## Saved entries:
--- --- ---
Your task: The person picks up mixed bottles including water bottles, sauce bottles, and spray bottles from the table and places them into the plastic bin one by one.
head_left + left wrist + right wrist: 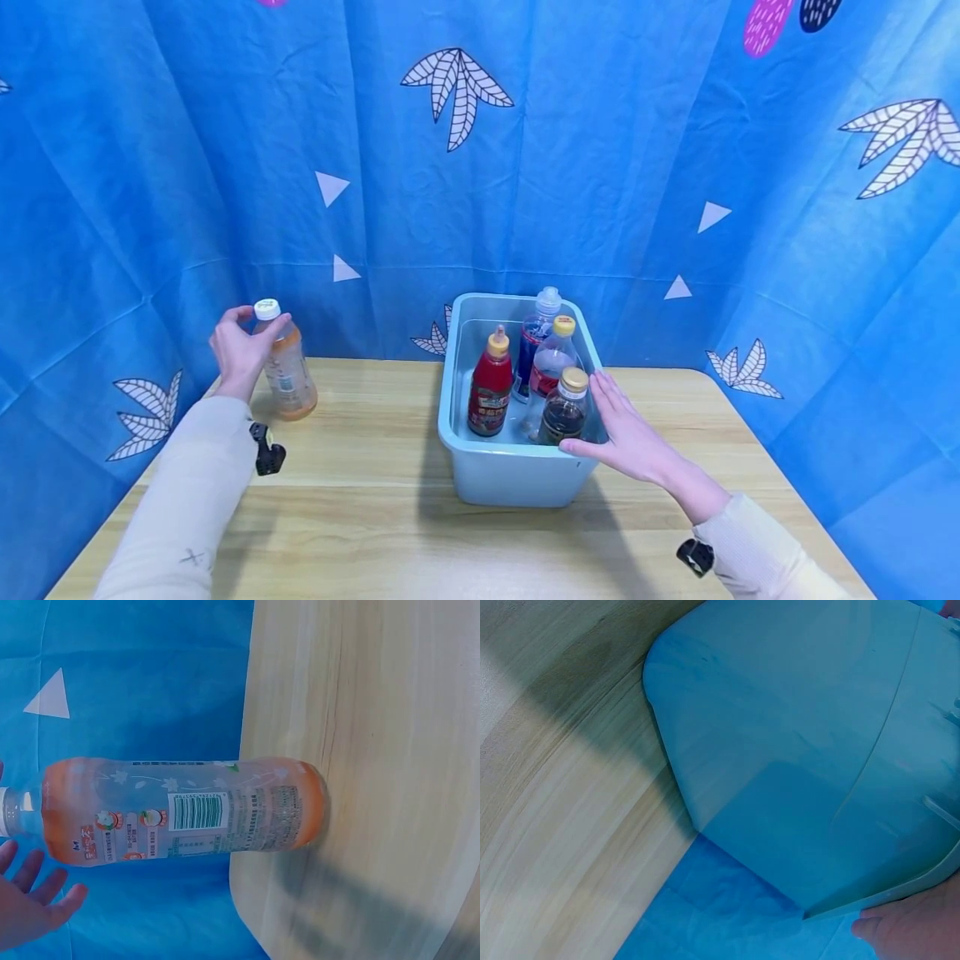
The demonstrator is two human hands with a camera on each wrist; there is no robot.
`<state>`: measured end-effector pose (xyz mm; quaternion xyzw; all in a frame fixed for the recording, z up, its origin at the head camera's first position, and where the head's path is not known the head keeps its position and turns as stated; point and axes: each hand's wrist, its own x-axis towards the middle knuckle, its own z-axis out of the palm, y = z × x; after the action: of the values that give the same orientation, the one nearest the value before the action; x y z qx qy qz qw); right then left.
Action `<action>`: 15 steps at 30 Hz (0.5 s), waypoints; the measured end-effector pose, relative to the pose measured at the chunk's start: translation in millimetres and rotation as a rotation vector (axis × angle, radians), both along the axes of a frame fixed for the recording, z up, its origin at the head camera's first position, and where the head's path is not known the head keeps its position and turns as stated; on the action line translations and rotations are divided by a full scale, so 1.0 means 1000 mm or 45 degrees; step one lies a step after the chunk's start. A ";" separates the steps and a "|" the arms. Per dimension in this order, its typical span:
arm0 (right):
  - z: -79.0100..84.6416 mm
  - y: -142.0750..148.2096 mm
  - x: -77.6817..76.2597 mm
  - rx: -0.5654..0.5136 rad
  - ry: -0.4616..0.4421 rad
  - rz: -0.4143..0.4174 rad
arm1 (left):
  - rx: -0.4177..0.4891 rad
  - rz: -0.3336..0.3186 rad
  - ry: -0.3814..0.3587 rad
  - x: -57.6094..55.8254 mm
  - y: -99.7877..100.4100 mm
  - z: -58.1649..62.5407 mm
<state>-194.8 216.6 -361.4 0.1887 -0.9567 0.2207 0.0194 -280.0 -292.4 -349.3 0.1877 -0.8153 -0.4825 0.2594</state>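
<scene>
At the table's left, a clear bottle with orange bands and a white cap (285, 375) stands upright on its base. My left hand (243, 346) is at its neck, thumb and forefinger on either side of the cap; in the left wrist view the other fingers (46, 892) are loosely spread beside the bottle. My right hand (630, 437) rests at the near right corner of a light blue plastic bin (510, 475), fingers straight along the right rim and thumb at the front rim. The right wrist view shows the bin's outer wall (780, 750) and part of that hand.
Inside the bin stand a red sauce bottle (491, 392), a dark bottle with a tan cap (564, 417), a yellow-capped clear bottle (553, 358) and a blue bottle (534, 333). A wooden table (360, 500) lies beneath; a blue patterned curtain (600, 125) surrounds its back and sides.
</scene>
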 end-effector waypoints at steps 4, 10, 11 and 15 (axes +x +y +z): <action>0.000 0.001 0.000 -0.002 0.005 0.006 | 0.023 0.040 0.032 -0.038 -0.029 -0.034; 0.000 0.001 0.000 0.002 0.015 0.012 | 0.057 0.051 0.082 -0.073 -0.058 -0.068; 0.000 0.001 0.000 0.000 0.015 0.013 | 0.075 0.042 0.097 -0.072 -0.057 -0.068; 0.000 0.001 0.000 -0.002 0.014 0.015 | 0.102 0.011 0.106 -0.048 -0.038 -0.045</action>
<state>-195.2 217.2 -361.2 0.1956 -0.9553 0.2205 0.0234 -327.7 -330.0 -394.5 0.1811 -0.7832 -0.5209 0.2873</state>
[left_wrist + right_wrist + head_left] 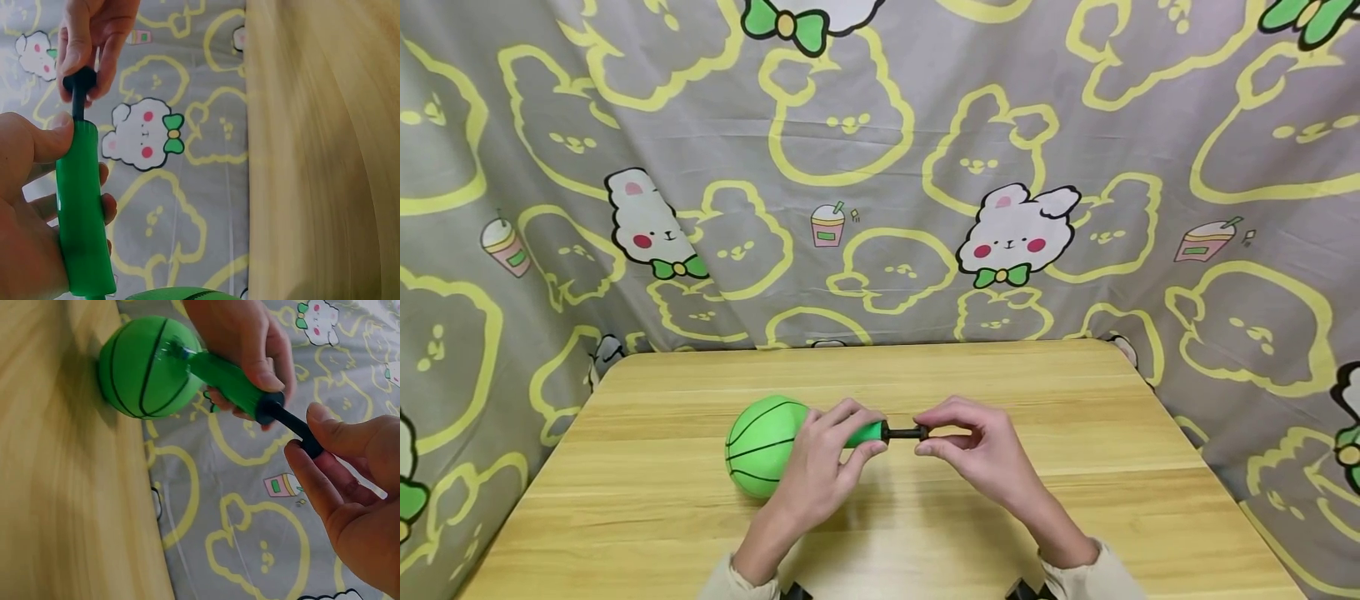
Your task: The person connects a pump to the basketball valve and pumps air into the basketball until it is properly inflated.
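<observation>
A green ball [762, 446] with black lines sits on the wooden table, left of centre. My left hand [827, 454] grips the green barrel of a small hand pump [84, 212], which lies roughly level beside the ball. In the right wrist view the pump's tip meets the side of the ball [147, 369]. Between thumb and fingers my right hand [981, 442] pinches the black knob at the end of the pump's rod. A short length of black rod shows between the two hands.
The light wooden table [1112, 500] has rounded far corners. Behind it and at both sides hangs a grey curtain [880, 125] with yellow outlines and cartoon animals. Two small dark objects show at the bottom edge, near the sleeves.
</observation>
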The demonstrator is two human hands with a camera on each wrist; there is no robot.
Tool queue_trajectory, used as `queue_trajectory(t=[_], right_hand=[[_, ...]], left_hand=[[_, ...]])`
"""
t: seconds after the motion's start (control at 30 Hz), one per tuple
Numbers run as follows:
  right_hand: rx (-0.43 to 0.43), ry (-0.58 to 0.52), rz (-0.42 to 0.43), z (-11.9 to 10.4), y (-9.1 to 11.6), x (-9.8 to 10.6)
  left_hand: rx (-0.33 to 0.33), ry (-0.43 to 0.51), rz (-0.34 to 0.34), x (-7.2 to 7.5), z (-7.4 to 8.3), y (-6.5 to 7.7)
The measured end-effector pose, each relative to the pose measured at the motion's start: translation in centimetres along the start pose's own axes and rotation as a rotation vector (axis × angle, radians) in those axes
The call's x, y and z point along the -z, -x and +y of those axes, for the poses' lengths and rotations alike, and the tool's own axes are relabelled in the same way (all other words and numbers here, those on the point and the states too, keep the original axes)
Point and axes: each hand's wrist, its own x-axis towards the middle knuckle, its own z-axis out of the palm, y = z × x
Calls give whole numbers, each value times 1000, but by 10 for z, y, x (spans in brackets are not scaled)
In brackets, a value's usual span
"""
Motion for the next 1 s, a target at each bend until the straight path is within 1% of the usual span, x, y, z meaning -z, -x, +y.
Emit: queue_trajectory(t=[0.2,0.37,0.53,0.7,1.0], right_hand=[[7,9,0,5,1,-10],[18,6,-19,6,1,-12],[21,-30,-46,2,1,-7],[31,-18,-76,-3,1,-2],[3,0,-98,-12,-1,12]], left_hand=[[-13,-10,-18,-3,4,1],[-16,-1,-23,-4,4,1],[-19,30,-38,-3,2,-1],[-10,64,-51,-2,0,-2],[21,40,-43,3,-5,0]])
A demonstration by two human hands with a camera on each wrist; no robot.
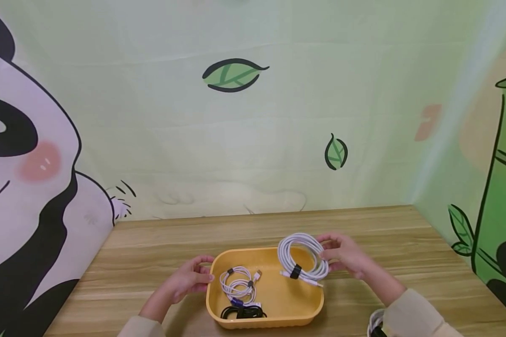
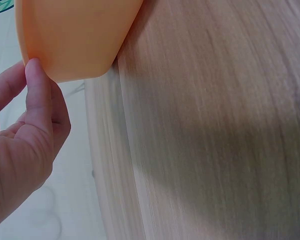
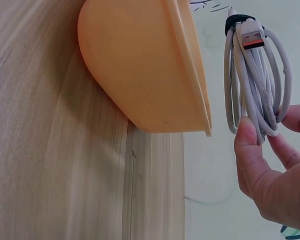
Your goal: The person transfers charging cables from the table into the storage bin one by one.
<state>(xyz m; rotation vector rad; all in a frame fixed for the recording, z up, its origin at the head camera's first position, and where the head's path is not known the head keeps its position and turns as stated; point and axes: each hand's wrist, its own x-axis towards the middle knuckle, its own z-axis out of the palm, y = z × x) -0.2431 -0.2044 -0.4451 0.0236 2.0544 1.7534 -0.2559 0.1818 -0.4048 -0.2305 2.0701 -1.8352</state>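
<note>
Standing a little back from the worktop point(image 1: 152, 252), wood-grained. Yellow tray point(image 1: 284, 304) set on it, near the front.

Left hand point(image 1: 192, 278): at the tray's left side. Grip narrow, thumb and fingers pinching the rim; the left wrist view shows the thumb pressed to the wall, fingers behind.

Right hand point(image 1: 345, 255): raised at the tray's right rear. Grip closed on a thick white cable point(image 1: 285, 258), coiled into a ring, thumb one side, fingers the other. The coil hangs over the right part of the tray, above rim level and apart from it in the right wrist view. Black strap point(image 1: 295, 271) round the bundle; USB plug point(image 3: 253, 39) lies beside the strap, orange inside.

In the tray, left half: thin white cabling point(image 1: 241, 282) in loops with dark ties; can't tell whether one length or two. Dark blue piece just below it; black cable point(image 1: 243, 313), bundled, by the front wall.

Another white coil point(image 1: 375, 320) on the worktop, partly hidden by the right sleeve point(image 1: 421, 316).

Behind: pale green backdrop point(image 1: 168, 117), panda point(image 1: 55, 112) printed at left, leaves scattered.
</note>
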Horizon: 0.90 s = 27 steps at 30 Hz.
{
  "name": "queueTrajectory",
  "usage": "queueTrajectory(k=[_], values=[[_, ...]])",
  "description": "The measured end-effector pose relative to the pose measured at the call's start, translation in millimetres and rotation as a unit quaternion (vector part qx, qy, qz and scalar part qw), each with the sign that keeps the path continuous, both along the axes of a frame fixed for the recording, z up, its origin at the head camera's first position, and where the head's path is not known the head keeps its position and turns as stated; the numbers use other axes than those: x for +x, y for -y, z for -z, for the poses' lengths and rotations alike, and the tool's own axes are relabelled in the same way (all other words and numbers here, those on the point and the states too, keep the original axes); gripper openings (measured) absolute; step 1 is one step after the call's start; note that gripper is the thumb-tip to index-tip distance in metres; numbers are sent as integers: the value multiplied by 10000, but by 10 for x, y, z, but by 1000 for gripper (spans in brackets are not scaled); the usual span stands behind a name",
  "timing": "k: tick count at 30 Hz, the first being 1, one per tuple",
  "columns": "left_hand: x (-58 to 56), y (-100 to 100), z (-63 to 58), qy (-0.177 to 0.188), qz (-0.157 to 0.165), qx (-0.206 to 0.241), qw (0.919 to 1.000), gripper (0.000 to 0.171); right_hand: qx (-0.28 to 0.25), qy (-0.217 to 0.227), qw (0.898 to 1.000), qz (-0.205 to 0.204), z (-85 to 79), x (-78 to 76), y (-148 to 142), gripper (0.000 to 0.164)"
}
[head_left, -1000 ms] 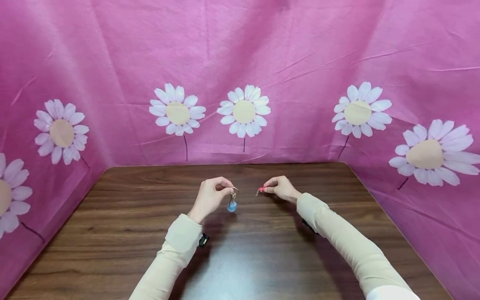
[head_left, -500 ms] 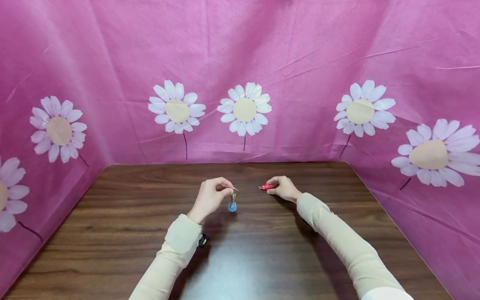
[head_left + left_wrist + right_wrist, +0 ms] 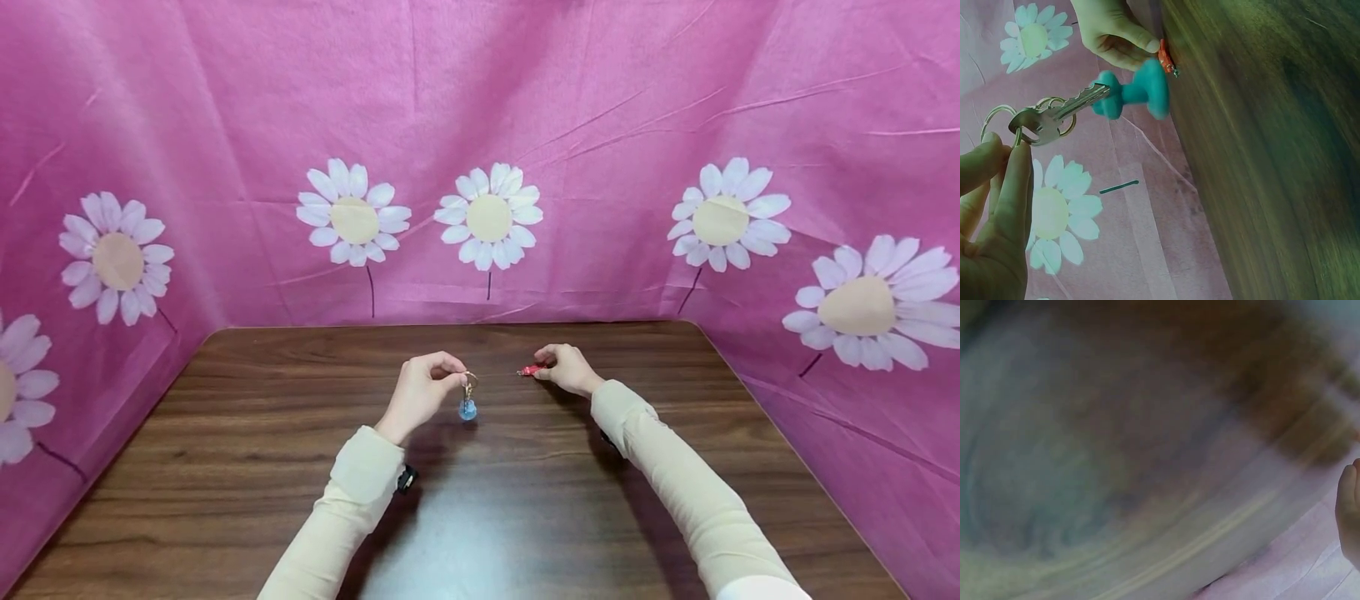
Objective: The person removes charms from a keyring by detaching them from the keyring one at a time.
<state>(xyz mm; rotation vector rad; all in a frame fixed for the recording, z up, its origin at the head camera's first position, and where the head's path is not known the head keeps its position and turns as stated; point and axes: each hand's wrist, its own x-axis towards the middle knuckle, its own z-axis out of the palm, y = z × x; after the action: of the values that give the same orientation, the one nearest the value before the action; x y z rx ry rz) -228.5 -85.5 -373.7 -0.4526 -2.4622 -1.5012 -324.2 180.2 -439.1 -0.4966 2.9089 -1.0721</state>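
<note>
Your left hand (image 3: 420,392) pinches the key ring (image 3: 476,381) at mid-frame, the blue charm (image 3: 468,410) hanging below. To its right, near but apart, your right hand (image 3: 567,370) pinches the red charm (image 3: 530,370), almost level, its metal tip (image 3: 520,373) pointing left toward the key ring. The brown table (image 3: 225,467) lies beneath, the pink curtain (image 3: 592,92) behind.

My left fingers (image 3: 1014,182) are pinching a gold ring (image 3: 999,107); a key (image 3: 1060,115) and a blue charm (image 3: 1132,94) are dangling from it; nearby, my right fingers (image 3: 549,353) are holding a red charm (image 3: 529,370), metal end facing left.
</note>
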Motion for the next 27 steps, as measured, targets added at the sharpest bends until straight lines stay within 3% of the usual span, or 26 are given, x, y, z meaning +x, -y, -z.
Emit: queueTrajectory(k=[7, 16, 22, 27], values=[[-3, -1, 15, 44, 0, -9, 10000, 5, -166, -293, 9994, 92, -112, 71, 41, 30], [-17, -51, -54, -21, -24, 204, 9998, 5, -456, -624, 9966, 282, -464, 365, 214, 23], [-17, -113, -60, -70, 51, 206, 9997, 5, -1296, -260, 9908, 276, -547, 608, 330, 20], [22, -181, -82, -130, 197, 84, 9997, 6, -1905, 87, 9815, -145, -522, 773, 439, 19]])
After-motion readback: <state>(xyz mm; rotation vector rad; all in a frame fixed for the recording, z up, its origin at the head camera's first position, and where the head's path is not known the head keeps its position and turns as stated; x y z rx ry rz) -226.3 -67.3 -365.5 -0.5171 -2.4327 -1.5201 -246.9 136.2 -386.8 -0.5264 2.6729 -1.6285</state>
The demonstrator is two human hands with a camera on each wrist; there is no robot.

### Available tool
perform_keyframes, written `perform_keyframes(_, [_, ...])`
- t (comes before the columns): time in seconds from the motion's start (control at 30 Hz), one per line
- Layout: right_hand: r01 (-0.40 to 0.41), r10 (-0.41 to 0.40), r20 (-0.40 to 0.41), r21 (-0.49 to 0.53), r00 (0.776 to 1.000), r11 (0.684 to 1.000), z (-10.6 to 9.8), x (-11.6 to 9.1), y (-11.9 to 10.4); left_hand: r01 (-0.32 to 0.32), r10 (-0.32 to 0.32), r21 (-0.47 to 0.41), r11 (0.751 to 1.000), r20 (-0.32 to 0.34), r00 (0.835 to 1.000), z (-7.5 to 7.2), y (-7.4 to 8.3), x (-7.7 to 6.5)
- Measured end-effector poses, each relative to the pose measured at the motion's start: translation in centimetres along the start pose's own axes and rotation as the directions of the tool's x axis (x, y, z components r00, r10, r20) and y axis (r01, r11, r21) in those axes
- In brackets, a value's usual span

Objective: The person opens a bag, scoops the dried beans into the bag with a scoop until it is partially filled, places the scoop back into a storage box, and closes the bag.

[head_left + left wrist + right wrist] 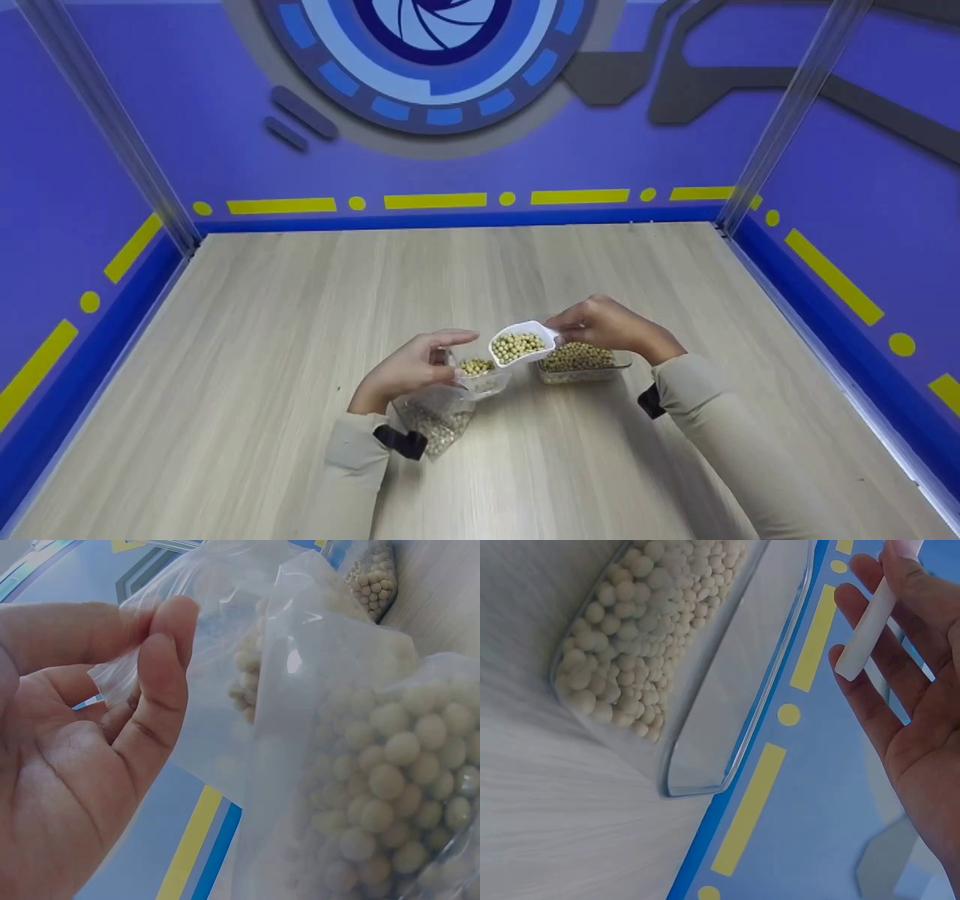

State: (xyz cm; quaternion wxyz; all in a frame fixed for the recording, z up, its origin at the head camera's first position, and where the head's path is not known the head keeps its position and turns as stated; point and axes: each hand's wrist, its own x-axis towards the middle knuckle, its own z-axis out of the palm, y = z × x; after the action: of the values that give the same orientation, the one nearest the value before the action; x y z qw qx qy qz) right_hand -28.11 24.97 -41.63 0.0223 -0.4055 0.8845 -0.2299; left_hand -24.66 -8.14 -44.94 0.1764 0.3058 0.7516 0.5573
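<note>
My right hand (611,326) grips the handle of a white scoop (866,634), which is heaped with pale yellow, round beans (517,346). The scoop is held up between my hands, its front pointing left. My left hand (412,367) pinches the upper edge of a clear plastic bag (330,652) between thumb and fingers. Many of the same beans (390,765) show through the bag's wall. Right of the bag, below my right hand, stands a clear rectangular container (727,705) of beans. My right hand partly hides it in the head view.
Everything is over a light wooden table (285,315). Blue-purple panels (187,90) with yellow marks enclose its back and sides. Dark bands (405,442) are on both wrists.
</note>
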Motion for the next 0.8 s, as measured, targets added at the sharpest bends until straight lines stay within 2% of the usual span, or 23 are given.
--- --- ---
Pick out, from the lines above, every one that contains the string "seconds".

t: seconds after the motion's start (control at 30 Hz), one per tuple
- t (comes before the columns): time in seconds from the motion's start (control at 30 Hz), one per line

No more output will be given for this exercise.